What the task requires = What you return should match the listing exactly, minus its images.

----------

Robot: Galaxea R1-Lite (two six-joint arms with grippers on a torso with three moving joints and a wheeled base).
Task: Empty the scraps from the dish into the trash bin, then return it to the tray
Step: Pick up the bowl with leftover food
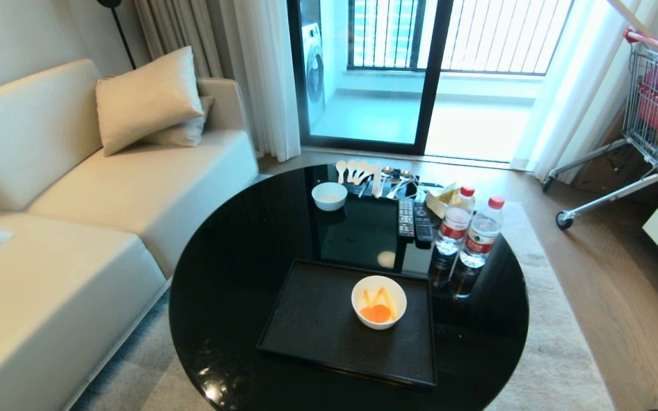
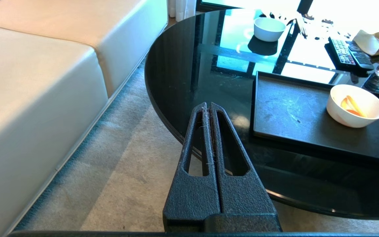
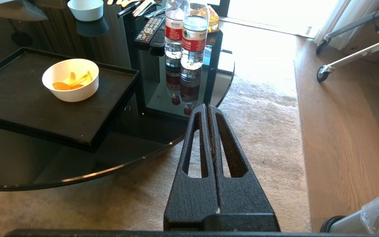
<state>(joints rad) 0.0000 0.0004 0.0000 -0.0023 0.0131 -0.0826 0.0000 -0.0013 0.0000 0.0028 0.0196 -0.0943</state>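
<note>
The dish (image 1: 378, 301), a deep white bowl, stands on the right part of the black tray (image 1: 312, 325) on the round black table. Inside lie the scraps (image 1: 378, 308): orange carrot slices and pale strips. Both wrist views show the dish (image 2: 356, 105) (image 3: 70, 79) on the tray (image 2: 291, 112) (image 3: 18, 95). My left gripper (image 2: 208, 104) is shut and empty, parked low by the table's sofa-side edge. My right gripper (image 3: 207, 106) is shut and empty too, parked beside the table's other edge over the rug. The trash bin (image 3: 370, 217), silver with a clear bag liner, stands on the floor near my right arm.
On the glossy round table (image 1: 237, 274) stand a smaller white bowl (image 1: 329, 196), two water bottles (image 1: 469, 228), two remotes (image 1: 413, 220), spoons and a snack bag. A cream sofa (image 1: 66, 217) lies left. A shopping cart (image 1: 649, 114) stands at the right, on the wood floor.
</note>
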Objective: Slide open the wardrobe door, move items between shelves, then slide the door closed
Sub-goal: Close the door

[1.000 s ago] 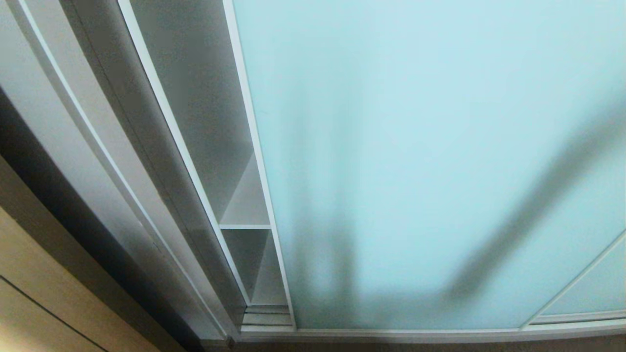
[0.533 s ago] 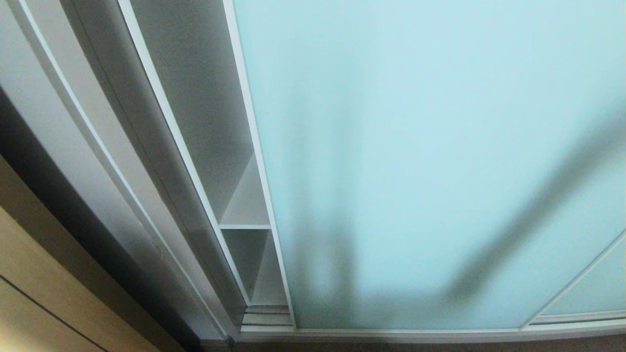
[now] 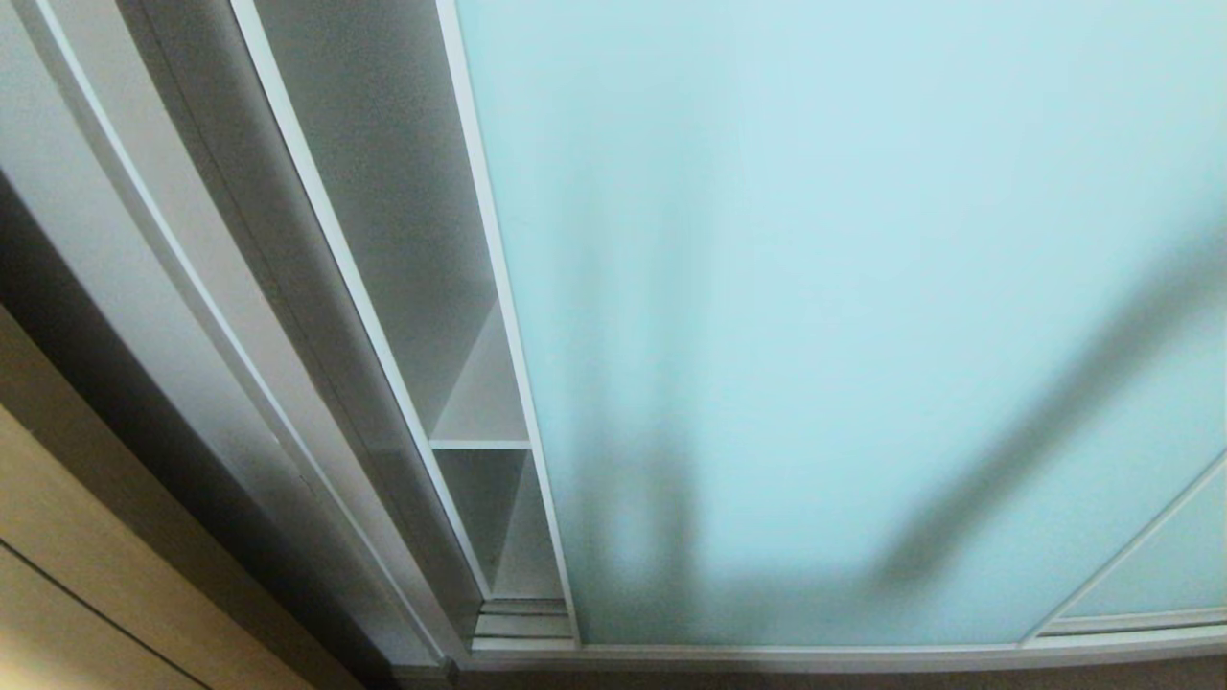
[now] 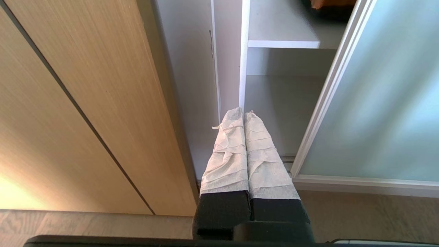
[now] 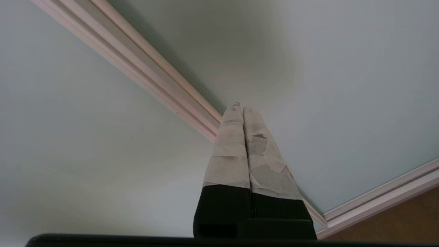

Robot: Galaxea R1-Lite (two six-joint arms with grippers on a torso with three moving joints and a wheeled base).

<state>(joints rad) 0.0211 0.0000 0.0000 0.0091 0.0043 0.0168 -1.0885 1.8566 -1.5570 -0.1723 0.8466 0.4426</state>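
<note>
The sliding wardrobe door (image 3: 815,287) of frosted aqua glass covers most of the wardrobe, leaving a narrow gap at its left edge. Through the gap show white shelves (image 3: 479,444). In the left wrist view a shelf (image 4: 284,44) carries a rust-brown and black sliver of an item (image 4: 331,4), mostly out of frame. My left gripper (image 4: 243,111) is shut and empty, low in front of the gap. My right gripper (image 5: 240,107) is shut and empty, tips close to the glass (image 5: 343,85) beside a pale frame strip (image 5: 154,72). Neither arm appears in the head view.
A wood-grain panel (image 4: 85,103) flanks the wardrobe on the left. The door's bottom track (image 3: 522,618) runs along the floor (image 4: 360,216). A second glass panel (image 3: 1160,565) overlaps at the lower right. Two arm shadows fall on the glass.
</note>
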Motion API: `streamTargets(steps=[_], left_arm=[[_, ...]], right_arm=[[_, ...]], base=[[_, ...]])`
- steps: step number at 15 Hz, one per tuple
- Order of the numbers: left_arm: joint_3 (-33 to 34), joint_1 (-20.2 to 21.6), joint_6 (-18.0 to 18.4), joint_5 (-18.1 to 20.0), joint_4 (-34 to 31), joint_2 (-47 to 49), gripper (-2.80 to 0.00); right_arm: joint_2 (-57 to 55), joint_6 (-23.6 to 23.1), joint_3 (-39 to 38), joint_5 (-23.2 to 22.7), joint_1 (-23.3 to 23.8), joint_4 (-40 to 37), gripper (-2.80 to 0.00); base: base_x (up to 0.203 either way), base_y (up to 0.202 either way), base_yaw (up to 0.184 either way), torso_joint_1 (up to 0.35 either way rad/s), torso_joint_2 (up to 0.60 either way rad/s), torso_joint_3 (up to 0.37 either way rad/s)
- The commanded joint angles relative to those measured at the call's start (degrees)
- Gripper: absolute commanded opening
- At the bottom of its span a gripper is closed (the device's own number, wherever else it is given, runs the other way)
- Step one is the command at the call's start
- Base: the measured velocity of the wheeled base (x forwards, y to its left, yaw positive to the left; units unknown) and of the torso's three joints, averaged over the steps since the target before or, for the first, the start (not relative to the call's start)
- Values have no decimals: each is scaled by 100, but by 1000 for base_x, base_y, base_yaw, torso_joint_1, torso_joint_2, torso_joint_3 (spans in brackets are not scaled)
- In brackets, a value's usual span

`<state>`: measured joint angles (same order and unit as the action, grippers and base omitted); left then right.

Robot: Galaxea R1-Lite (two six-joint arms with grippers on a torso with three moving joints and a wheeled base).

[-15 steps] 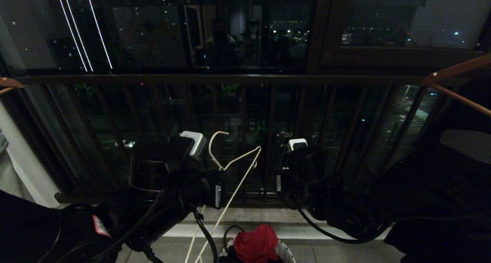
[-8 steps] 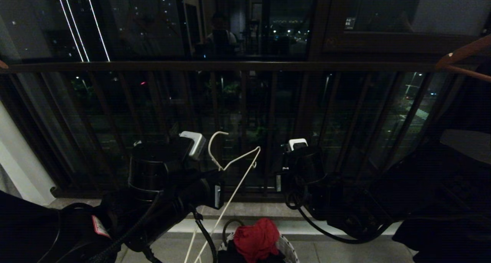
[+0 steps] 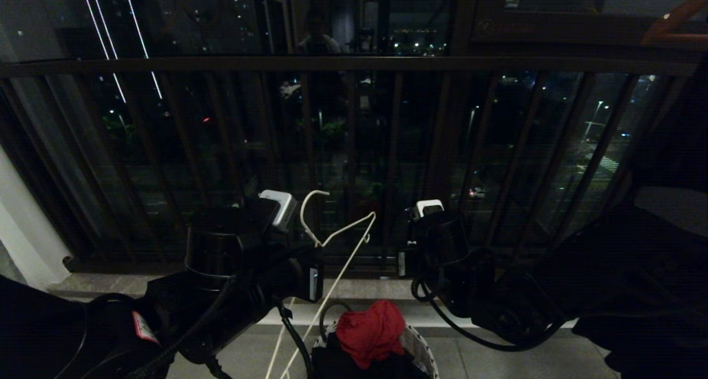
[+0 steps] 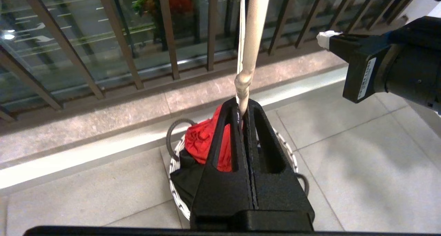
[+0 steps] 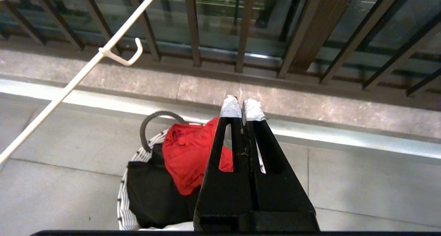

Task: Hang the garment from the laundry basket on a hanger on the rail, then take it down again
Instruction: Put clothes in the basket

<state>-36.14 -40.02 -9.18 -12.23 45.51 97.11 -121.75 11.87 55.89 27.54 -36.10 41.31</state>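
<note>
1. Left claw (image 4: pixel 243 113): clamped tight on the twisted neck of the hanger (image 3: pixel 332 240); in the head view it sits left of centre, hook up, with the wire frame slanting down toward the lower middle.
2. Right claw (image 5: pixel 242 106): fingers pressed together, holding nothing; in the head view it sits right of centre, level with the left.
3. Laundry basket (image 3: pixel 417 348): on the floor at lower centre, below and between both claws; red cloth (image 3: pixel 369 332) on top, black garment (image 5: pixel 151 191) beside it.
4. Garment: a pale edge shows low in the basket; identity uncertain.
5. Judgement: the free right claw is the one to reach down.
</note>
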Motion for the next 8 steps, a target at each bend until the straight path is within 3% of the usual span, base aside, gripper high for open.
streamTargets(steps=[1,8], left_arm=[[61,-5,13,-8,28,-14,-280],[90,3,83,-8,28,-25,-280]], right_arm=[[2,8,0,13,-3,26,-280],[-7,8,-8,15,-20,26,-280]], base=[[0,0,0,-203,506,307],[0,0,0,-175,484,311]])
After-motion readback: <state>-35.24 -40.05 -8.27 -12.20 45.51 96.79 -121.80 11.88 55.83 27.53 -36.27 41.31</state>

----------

Result for this exercise =
Robot: Galaxea R1-Lite (two six-joint arms with grippers on a torso with three moving joints and a wheeled base).
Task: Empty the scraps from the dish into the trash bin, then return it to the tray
Step: Pick up the bowl with leftover food
<state>(joints rad) 0.0000 0.0004 0.0000 -0.0023 0.0131 -0.0826 0.0000 -0.0013 0.0000 0.0028 0.0196 -0.0943</state>
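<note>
The dish (image 1: 378, 301), a deep white bowl, stands on the right part of the black tray (image 1: 312, 325) on the round black table. Inside lie the scraps (image 1: 378, 308): orange carrot slices and pale strips. Both wrist views show the dish (image 2: 356, 105) (image 3: 70, 79) on the tray (image 2: 291, 112) (image 3: 18, 95). My left gripper (image 2: 208, 104) is shut and empty, parked low by the table's sofa-side edge. My right gripper (image 3: 207, 106) is shut and empty too, parked beside the table's other edge over the rug. The trash bin (image 3: 370, 217), silver with a clear bag liner, stands on the floor near my right arm.
On the glossy round table (image 1: 237, 274) stand a smaller white bowl (image 1: 329, 196), two water bottles (image 1: 469, 228), two remotes (image 1: 413, 220), spoons and a snack bag. A cream sofa (image 1: 66, 217) lies left. A shopping cart (image 1: 649, 114) stands at the right, on the wood floor.
</note>
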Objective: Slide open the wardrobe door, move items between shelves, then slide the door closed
Sub-goal: Close the door

[1.000 s ago] 
[0.533 s ago] 
[now] 
[now] 
[now] 

Robot: Galaxea R1-Lite (two six-joint arms with grippers on a torso with three moving joints and a wheeled base).

<state>(joints rad) 0.0211 0.0000 0.0000 0.0091 0.0043 0.0168 -1.0885 1.8566 -1.5570 -0.1723 0.8466 0.4426</state>
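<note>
The sliding wardrobe door (image 3: 815,287) of frosted aqua glass covers most of the wardrobe, leaving a narrow gap at its left edge. Through the gap show white shelves (image 3: 479,444). In the left wrist view a shelf (image 4: 284,44) carries a rust-brown and black sliver of an item (image 4: 331,4), mostly out of frame. My left gripper (image 4: 243,111) is shut and empty, low in front of the gap. My right gripper (image 5: 240,107) is shut and empty, tips close to the glass (image 5: 343,85) beside a pale frame strip (image 5: 154,72). Neither arm appears in the head view.
A wood-grain panel (image 4: 85,103) flanks the wardrobe on the left. The door's bottom track (image 3: 522,618) runs along the floor (image 4: 360,216). A second glass panel (image 3: 1160,565) overlaps at the lower right. Two arm shadows fall on the glass.
</note>
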Motion API: `streamTargets(steps=[_], left_arm=[[_, ...]], right_arm=[[_, ...]], base=[[_, ...]])`
- steps: step number at 15 Hz, one per tuple
- Order of the numbers: left_arm: joint_3 (-33 to 34), joint_1 (-20.2 to 21.6), joint_6 (-18.0 to 18.4), joint_5 (-18.1 to 20.0), joint_4 (-34 to 31), joint_2 (-47 to 49), gripper (-2.80 to 0.00); right_arm: joint_2 (-57 to 55), joint_6 (-23.6 to 23.1), joint_3 (-39 to 38), joint_5 (-23.2 to 22.7), joint_1 (-23.3 to 23.8), joint_4 (-40 to 37), gripper (-2.80 to 0.00); base: base_x (up to 0.203 either way), base_y (up to 0.202 either way), base_yaw (up to 0.184 either way), torso_joint_1 (up to 0.35 either way rad/s), torso_joint_2 (up to 0.60 either way rad/s), torso_joint_3 (up to 0.37 either way rad/s)
- The commanded joint angles relative to those measured at the call's start (degrees)
- Gripper: absolute commanded opening
- At the bottom of its span a gripper is closed (the device's own number, wherever else it is given, runs the other way)
- Step one is the command at the call's start
- Base: the measured velocity of the wheeled base (x forwards, y to its left, yaw positive to the left; units unknown) and of the torso's three joints, averaged over the steps since the target before or, for the first, the start (not relative to the call's start)
- Values have no decimals: each is scaled by 100, but by 1000 for base_x, base_y, base_yaw, torso_joint_1, torso_joint_2, torso_joint_3 (spans in brackets are not scaled)
- In brackets, a value's usual span

`<state>`: measured joint angles (same order and unit as the action, grippers and base omitted); left then right.

Robot: Galaxea R1-Lite (two six-joint arms with grippers on a torso with three moving joints and a wheeled base).

[-15 steps] 
[-8 steps] 
[+0 steps] 
[+0 steps] 
[+0 steps] 

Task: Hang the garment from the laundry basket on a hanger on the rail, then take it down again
Instruction: Put clothes in the basket

<state>-36.14 -40.02 -9.18 -12.23 45.51 97.11 -121.75 11.87 55.89 27.54 -36.10 41.31</state>
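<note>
1. Left claw (image 4: pixel 243 113): clamped tight on the twisted neck of the hanger (image 3: pixel 332 240); in the head view it sits left of centre, hook up, with the wire frame slanting down toward the lower middle.
2. Right claw (image 5: pixel 242 106): fingers pressed together, holding nothing; in the head view it sits right of centre, level with the left.
3. Laundry basket (image 3: pixel 417 348): on the floor at lower centre, below and between both claws; red cloth (image 3: pixel 369 332) on top, black garment (image 5: pixel 151 191) beside it.
4. Garment: a pale edge shows low in the basket; identity uncertain.
5. Judgement: the free right claw is the one to reach down.
</note>
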Motion for the next 8 steps, a target at each bend until the straight path is within 3% of the usual span, base aside, gripper high for open.
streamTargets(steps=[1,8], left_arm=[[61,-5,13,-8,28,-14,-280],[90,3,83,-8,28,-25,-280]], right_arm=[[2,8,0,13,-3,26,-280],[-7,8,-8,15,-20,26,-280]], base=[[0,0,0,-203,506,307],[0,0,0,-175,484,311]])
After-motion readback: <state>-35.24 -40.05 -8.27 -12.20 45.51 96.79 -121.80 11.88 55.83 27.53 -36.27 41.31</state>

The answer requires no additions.